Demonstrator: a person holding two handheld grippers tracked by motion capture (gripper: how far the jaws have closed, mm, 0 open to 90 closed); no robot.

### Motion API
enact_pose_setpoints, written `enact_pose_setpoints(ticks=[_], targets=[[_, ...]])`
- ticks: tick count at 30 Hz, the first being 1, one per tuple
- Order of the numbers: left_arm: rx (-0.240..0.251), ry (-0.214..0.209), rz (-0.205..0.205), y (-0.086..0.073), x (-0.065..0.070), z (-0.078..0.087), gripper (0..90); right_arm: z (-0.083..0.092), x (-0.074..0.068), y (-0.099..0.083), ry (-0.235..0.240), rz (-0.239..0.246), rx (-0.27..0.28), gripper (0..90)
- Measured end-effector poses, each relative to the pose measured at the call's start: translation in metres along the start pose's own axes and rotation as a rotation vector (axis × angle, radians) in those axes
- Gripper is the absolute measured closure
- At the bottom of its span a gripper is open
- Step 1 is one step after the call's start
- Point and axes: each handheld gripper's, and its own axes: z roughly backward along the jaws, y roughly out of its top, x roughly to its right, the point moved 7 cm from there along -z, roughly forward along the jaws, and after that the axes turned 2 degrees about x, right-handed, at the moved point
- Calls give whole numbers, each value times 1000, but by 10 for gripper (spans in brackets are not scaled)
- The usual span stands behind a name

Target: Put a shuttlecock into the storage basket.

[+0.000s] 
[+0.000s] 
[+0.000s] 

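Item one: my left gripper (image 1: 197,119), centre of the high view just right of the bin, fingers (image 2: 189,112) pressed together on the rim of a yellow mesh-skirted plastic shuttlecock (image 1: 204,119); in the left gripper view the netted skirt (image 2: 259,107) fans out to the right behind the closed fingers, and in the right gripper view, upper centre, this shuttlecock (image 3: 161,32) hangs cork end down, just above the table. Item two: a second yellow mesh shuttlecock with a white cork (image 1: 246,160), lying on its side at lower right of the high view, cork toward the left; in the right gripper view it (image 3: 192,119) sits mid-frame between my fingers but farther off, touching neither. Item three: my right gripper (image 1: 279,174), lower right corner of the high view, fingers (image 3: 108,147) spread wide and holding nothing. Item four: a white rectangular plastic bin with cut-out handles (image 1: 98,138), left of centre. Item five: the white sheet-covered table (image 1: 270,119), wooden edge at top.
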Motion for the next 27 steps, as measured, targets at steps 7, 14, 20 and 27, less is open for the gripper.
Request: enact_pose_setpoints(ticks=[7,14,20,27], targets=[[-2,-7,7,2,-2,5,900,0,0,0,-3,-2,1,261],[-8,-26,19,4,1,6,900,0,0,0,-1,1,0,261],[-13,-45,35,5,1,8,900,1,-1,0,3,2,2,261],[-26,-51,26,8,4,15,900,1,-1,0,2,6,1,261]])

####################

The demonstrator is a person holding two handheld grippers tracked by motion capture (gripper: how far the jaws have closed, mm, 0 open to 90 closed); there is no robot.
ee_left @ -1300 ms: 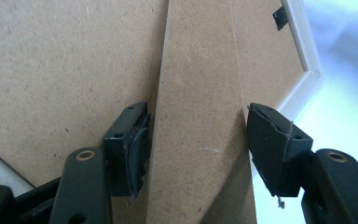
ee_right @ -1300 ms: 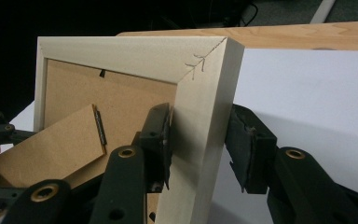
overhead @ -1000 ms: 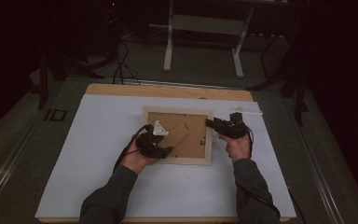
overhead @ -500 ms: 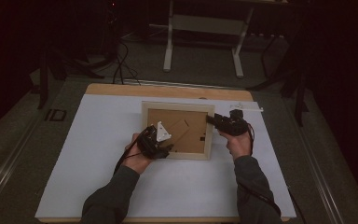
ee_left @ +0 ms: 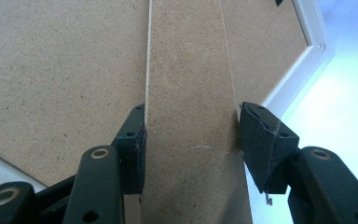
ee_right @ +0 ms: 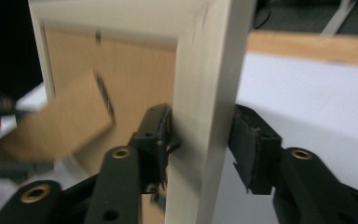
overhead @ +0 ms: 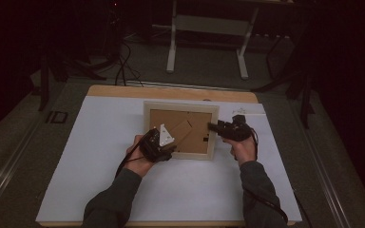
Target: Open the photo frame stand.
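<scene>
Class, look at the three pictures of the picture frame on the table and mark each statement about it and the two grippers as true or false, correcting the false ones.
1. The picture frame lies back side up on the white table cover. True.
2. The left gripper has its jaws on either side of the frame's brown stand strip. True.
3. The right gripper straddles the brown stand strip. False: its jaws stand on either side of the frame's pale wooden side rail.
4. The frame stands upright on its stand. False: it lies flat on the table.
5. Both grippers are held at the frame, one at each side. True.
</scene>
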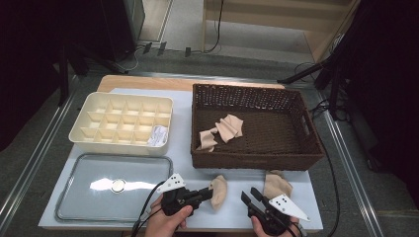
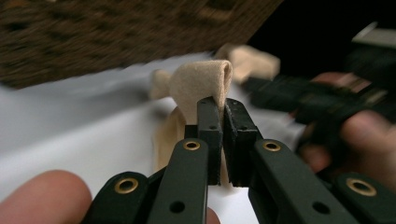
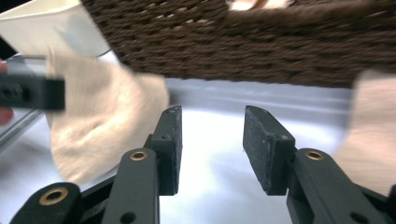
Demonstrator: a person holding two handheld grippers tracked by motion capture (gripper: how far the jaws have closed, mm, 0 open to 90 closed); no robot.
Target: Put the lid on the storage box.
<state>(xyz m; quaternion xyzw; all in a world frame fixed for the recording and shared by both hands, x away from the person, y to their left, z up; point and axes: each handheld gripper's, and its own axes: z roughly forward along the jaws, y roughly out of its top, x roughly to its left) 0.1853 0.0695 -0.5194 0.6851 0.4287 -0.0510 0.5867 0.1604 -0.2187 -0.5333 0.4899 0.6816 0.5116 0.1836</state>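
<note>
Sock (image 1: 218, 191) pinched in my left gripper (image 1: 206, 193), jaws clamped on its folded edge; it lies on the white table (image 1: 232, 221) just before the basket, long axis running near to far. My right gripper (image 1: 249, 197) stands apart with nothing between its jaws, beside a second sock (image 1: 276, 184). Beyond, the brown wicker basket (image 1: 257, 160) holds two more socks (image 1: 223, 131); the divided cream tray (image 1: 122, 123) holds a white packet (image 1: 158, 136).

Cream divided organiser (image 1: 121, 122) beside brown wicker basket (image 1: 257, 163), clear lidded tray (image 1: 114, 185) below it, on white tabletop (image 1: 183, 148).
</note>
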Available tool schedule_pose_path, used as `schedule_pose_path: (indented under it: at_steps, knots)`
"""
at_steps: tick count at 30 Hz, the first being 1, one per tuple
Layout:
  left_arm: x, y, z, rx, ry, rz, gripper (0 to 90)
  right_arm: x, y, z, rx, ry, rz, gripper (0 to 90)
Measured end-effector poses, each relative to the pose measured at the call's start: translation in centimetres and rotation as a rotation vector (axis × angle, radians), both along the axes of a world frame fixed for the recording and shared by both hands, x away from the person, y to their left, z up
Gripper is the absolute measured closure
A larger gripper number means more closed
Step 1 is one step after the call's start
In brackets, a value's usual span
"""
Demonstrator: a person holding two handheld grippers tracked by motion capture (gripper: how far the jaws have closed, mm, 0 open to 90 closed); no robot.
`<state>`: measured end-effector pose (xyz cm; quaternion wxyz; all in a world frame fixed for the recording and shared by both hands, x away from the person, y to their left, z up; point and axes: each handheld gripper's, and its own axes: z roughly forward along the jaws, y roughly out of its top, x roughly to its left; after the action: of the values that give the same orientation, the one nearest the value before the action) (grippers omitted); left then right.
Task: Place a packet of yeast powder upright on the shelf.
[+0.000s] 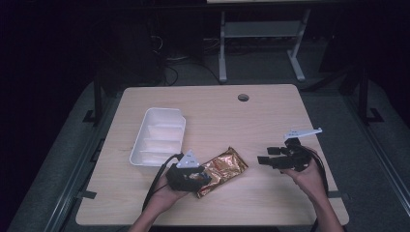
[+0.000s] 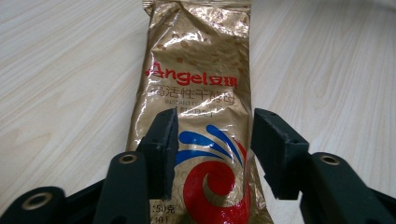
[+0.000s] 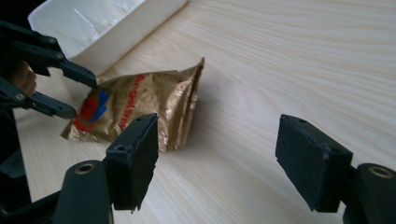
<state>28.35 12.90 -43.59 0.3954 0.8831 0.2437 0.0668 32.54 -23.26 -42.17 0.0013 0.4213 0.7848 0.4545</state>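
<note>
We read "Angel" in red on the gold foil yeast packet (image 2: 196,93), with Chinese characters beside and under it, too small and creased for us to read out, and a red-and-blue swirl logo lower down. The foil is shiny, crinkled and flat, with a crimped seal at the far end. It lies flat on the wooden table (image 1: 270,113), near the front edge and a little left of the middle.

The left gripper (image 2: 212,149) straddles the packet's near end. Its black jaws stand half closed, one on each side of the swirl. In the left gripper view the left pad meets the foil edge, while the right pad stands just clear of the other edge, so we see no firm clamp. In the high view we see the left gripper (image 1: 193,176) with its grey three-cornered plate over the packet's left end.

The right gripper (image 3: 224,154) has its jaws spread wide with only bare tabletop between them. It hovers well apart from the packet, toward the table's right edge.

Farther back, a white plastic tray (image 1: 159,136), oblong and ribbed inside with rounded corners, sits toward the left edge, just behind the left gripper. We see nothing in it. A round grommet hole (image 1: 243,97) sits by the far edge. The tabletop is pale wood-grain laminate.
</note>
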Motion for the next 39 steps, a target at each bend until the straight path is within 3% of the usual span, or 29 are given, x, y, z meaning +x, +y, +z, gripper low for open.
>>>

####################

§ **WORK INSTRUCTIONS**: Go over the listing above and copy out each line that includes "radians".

§ **EXERCISE RESPONSE**:
- Measured end-effector poses, each relative to the pose measured at the call's start: translation in metres along the start pose's own axes and rotation as a rotation vector (axis × angle, radians) in those axes
Measured end-effector poses, each relative to the pose measured at the call's start: translation in centimetres and rotation as a rotation vector (axis × angle, radians), both along the axes of a world frame fixed for the recording and shared by both hands, x away from the person, y to their left, z up

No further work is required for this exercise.